■ Activity
Give back an exact copy of the lines from the start of the material through the line bearing "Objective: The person". Include both ends and nothing else.

* * * * *

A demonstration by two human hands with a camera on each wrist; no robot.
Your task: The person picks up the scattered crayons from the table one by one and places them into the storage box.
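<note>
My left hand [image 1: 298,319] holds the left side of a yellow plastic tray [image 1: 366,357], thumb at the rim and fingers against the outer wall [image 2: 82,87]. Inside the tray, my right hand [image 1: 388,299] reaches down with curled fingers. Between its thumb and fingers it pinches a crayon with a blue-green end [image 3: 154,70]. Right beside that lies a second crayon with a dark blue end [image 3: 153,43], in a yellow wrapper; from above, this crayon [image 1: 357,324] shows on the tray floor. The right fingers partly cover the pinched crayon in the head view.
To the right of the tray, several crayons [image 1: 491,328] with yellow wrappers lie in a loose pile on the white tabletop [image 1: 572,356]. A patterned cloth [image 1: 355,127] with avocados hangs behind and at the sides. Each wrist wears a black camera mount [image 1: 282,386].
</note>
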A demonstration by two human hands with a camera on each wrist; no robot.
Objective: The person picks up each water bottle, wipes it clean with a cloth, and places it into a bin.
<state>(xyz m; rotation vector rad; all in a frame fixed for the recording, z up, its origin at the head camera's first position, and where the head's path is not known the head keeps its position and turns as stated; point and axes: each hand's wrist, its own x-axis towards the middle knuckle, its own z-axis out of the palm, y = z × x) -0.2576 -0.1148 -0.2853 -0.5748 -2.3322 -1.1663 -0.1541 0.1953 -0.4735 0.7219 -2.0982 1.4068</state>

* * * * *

■ Solution for this problem
A demonstration by two human hands with a camera on each wrist; no robot.
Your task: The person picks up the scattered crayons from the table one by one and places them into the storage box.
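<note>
My left hand [image 1: 298,319] holds the left side of a yellow plastic tray [image 1: 366,357], thumb at the rim and fingers against the outer wall [image 2: 82,87]. Inside the tray, my right hand [image 1: 388,299] reaches down with curled fingers. Between its thumb and fingers it pinches a crayon with a blue-green end [image 3: 154,70]. Right beside that lies a second crayon with a dark blue end [image 3: 153,43], in a yellow wrapper; from above, this crayon [image 1: 357,324] shows on the tray floor. The right fingers partly cover the pinched crayon in the head view.
To the right of the tray, several crayons [image 1: 491,328] with yellow wrappers lie in a loose pile on the white tabletop [image 1: 572,356]. A patterned cloth [image 1: 355,127] with avocados hangs behind and at the sides. Each wrist wears a black camera mount [image 1: 282,386].
</note>
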A demonstration by two human hands with a camera on each wrist; no robot.
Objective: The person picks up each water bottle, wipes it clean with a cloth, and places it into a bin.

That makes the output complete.